The question is, why can't we just use HTML for documents - as it was originally designed?
Phase 2 -- Target: 6 months from start
In this important phase, we aim to allow the creation of new links and new material by readers. At this stage, authorship becomes universal.
- Sir Tim Berners-Lee, 1990
WorldWideWeb: Proposal for a HyperText Project
The problem is that HTML has become a read-only format, despite being more than capable of being both a viewer and editor, and has for years. There's no real reason for this besides simple organization and standardization. The problem is that HTML can now do so much, that any attempts to create a consumer-focused app to edit it soon get unfocused and unusable. Inevitably they end up as full-featured "page design" apps, bogged down with so many features and functionality it becomes unwieldy and unused.
For the past decade or so, web browsers have been focused on incorporating more and more interactive functionality to becoming a platform for powerful JavaScript powered applications, and its original vision of being a platform for anyone to create content which could be both read and updated by anyone. In fact, some of the earliest browsers like Netscape Navigator had an editor built in. Today, creating a page in HTML is done by developers, and using a browser to create content is limited.
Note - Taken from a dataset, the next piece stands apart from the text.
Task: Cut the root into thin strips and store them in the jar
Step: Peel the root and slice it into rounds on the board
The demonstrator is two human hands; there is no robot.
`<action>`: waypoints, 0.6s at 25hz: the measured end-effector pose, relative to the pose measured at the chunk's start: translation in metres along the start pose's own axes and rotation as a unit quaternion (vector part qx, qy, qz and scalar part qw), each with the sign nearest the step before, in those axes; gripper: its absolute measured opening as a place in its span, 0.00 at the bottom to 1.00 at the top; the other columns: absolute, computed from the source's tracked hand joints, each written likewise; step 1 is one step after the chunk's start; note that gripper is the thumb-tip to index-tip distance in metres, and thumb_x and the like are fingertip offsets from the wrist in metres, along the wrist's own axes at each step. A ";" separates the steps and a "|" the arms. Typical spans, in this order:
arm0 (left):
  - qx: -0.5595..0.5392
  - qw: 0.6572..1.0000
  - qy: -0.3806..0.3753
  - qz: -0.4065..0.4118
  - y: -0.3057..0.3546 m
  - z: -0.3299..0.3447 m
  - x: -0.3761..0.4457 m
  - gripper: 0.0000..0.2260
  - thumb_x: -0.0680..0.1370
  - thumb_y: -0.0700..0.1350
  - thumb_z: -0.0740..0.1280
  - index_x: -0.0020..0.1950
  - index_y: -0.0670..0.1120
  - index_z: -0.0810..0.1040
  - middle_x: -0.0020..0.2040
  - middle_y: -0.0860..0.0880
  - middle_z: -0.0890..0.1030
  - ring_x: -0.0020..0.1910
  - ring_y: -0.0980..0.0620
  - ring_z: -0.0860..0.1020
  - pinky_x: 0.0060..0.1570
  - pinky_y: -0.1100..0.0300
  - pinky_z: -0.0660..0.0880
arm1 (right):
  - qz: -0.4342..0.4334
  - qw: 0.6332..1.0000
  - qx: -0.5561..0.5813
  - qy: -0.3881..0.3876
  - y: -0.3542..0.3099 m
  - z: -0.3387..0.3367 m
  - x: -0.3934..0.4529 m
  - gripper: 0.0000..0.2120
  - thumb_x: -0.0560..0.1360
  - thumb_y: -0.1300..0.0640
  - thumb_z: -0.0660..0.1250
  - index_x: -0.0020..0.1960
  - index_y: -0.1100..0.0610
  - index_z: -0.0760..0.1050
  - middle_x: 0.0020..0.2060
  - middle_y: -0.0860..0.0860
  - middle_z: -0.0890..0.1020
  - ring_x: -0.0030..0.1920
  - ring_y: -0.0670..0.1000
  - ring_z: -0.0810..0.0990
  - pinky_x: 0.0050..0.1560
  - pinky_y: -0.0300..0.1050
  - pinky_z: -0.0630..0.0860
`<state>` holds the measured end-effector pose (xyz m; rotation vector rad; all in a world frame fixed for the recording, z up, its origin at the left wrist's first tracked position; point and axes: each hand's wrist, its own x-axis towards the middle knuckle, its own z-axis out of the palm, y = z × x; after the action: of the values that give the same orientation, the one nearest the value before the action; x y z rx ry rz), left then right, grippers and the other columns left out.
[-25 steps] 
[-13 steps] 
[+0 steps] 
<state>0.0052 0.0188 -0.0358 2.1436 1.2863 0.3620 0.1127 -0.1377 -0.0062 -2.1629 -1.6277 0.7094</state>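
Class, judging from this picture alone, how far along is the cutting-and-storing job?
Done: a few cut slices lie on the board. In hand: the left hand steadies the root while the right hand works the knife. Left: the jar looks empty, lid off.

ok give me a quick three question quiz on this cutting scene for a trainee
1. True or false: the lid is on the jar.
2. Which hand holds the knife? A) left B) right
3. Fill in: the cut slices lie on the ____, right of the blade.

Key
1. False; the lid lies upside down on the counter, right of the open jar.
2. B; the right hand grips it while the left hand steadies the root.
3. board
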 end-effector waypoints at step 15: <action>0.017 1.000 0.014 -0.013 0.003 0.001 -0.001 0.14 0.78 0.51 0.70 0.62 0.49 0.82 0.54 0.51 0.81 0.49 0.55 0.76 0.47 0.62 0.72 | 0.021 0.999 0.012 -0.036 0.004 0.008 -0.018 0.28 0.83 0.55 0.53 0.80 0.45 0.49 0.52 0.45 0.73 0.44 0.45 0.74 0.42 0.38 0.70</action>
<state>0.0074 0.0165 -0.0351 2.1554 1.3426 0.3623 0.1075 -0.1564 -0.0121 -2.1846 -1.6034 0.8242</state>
Project Fugu is an effort to add in the functionality needed to create full-fledged web powered desktop applications which are indistinguishable from native apps. Hypertext is taking advantage of some of these recently launched features to create the first HTML Document editor.
HTML Documents, as the name implies, are rich-text documents using web standards. Hypertext is both a web app for creating and editing these documents, as well as a proposal for a new .htmd document format. The vision is to create a specification for a standard, safe, guaranteed-editable document using a strict-subset of HTML and CSS which replaces the variety of Markdown, AsciiText, Office file formats, etc. currently in use. The .htmd format is self-contained, non-proprietary and includes the necessary Content Security Policy header to make sure it doesn't contain JavaScript. The latter keeping it focused on just content, with security and privacy built in. By using just semantic HTML tags, the documents will be guaranteed to be able to be read and edited, even if all CSS styles are removed. Finally, the format will have a separate MIME type and standard .htmd extension so that browsers can modify their parser and security rules accordingly (like .hmt and .xhtml today) as well as add in the option for basic, built-in editing.
The vision is that by finally defining a standard format, in the future, very browser app will enable their users to be able to both view and edit the document, finally fulfilling Sir TBL's second phase for the World Wide Web he proposed in 1990.
Rich text without distractions
Rich text, such as bold and italic, among other examples, shouldn't be optional or considered extraneous to language. The fact that computing technology has gone so long ignoring these essential parts of communication is bewildering. You can send a text message from your phone including a variety of customizable emojis in various skin tones, but basic text formats used for literally hundreds of years are either impossible to enter, or lost in transmission. There's more than subtle a difference between, "You really should do something," and "You really should do something". Having to write out ideas using plain text with weird symbols such as _ this _ or * this * is truly a loss, and in the 21st century, completely inexcusable.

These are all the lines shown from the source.